EXERCISE REQUIREMENTS:
When the line with "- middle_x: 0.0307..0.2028" appears below, start repeating lines exactly, and keep going through the line with "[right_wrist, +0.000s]"; add nothing outside that span.

DATA:
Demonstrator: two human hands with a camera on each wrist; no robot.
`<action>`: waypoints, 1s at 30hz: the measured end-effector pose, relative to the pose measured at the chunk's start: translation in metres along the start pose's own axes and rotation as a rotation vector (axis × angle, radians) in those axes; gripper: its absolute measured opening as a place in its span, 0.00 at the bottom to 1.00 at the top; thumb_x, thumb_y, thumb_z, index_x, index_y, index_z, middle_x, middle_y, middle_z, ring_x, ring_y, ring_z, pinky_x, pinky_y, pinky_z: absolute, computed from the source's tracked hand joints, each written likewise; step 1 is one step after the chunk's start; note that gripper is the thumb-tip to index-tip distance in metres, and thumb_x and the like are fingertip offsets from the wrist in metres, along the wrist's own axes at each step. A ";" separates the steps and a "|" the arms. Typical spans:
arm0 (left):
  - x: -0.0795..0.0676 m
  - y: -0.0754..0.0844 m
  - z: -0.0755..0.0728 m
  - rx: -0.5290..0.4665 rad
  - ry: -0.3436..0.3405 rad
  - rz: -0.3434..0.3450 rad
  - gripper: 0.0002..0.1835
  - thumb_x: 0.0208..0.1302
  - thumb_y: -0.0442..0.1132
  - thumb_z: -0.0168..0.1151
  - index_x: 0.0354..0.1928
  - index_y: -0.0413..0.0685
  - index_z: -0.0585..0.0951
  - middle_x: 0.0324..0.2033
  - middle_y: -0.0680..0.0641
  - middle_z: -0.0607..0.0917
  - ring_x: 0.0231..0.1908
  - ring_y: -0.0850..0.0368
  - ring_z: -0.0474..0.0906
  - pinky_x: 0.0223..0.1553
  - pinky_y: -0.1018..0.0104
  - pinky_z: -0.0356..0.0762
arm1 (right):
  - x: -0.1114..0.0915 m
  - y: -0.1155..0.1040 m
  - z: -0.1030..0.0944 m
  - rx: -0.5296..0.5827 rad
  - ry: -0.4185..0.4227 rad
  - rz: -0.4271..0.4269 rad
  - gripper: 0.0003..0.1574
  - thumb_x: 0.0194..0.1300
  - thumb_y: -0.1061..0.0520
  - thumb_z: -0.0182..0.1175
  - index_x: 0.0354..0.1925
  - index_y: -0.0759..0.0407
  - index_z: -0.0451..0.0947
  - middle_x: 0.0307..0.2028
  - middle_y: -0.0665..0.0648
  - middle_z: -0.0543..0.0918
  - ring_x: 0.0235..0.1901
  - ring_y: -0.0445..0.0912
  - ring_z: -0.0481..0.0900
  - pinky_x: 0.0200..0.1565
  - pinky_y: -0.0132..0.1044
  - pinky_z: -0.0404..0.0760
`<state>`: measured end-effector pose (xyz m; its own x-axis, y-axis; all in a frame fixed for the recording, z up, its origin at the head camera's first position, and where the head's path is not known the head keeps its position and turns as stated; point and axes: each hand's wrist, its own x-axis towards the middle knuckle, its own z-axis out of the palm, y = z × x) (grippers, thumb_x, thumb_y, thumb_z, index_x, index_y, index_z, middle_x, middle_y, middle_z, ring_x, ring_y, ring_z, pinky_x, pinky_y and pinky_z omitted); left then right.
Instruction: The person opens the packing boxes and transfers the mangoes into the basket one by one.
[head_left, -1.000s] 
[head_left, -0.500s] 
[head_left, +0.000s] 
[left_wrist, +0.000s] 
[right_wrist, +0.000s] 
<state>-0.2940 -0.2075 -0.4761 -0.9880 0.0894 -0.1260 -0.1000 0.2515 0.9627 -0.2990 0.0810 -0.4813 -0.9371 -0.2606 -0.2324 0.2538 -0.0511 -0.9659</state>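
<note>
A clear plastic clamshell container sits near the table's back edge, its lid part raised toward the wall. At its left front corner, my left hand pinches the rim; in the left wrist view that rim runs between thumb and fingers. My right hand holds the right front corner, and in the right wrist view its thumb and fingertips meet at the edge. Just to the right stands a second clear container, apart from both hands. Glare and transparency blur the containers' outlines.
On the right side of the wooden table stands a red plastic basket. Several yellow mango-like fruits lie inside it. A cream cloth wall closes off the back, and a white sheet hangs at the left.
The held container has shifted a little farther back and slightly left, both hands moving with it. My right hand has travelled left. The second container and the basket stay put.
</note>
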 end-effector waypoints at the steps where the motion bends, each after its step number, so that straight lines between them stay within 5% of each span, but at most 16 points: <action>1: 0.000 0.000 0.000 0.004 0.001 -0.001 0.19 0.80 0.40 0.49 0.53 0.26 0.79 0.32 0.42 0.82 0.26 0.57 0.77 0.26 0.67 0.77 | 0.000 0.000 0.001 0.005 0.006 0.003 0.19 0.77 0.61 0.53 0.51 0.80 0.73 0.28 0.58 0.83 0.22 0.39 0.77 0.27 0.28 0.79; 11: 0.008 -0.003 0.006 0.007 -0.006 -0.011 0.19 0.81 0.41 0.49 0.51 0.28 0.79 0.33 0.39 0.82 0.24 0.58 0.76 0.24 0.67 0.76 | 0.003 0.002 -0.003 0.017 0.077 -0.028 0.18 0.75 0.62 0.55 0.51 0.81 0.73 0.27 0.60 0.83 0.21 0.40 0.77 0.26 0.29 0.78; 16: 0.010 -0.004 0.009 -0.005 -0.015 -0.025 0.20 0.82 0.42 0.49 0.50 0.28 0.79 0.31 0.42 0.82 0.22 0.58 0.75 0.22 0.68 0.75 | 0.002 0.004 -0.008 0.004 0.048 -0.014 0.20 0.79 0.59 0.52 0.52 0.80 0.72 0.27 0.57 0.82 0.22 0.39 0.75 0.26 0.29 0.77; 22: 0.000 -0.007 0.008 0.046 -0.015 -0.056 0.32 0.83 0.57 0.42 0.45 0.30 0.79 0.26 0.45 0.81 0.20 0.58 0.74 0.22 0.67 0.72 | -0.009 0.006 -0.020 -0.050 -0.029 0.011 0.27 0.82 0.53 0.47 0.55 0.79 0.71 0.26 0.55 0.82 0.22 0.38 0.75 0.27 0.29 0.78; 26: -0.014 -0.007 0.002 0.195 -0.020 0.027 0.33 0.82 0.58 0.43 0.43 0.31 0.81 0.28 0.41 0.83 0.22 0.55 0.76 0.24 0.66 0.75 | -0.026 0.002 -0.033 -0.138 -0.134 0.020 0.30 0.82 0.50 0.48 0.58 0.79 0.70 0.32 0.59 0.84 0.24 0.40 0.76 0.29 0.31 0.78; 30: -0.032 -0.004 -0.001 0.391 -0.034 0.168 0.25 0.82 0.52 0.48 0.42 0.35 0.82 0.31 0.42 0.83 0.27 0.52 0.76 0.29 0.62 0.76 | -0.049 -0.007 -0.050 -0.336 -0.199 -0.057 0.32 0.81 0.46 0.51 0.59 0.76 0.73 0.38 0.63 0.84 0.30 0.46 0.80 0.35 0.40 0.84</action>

TASK SOLUTION:
  - middle_x: 0.0307..0.2028
  - middle_y: -0.0665..0.0648
  - middle_z: -0.0543..0.0918
  - ring_x: 0.0235..0.1901
  - ring_y: -0.0445..0.0912
  - ring_z: -0.0481..0.0900
  - pinky_x: 0.0200..0.1565
  - pinky_y: -0.0132..0.1044
  - pinky_z: -0.0404..0.0760
`<state>`: measured end-effector pose (xyz m; its own x-axis, y-axis; all in a frame fixed for the recording, z up, its origin at the head camera's first position, and where the head's path is not known the head keeps its position and turns as stated; point and axes: each hand's wrist, its own x-axis towards the middle knuckle, its own z-axis out of the palm, y = z × x) (grippers, thumb_x, thumb_y, thumb_z, index_x, index_y, index_z, middle_x, middle_y, middle_z, ring_x, ring_y, ring_z, pinky_x, pinky_y and pinky_z omitted); left then right.
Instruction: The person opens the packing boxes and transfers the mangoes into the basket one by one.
[head_left, -1.000s] 
[head_left, -0.500s] 
[head_left, +0.000s] 
[left_wrist, +0.000s] 
[right_wrist, +0.000s] 

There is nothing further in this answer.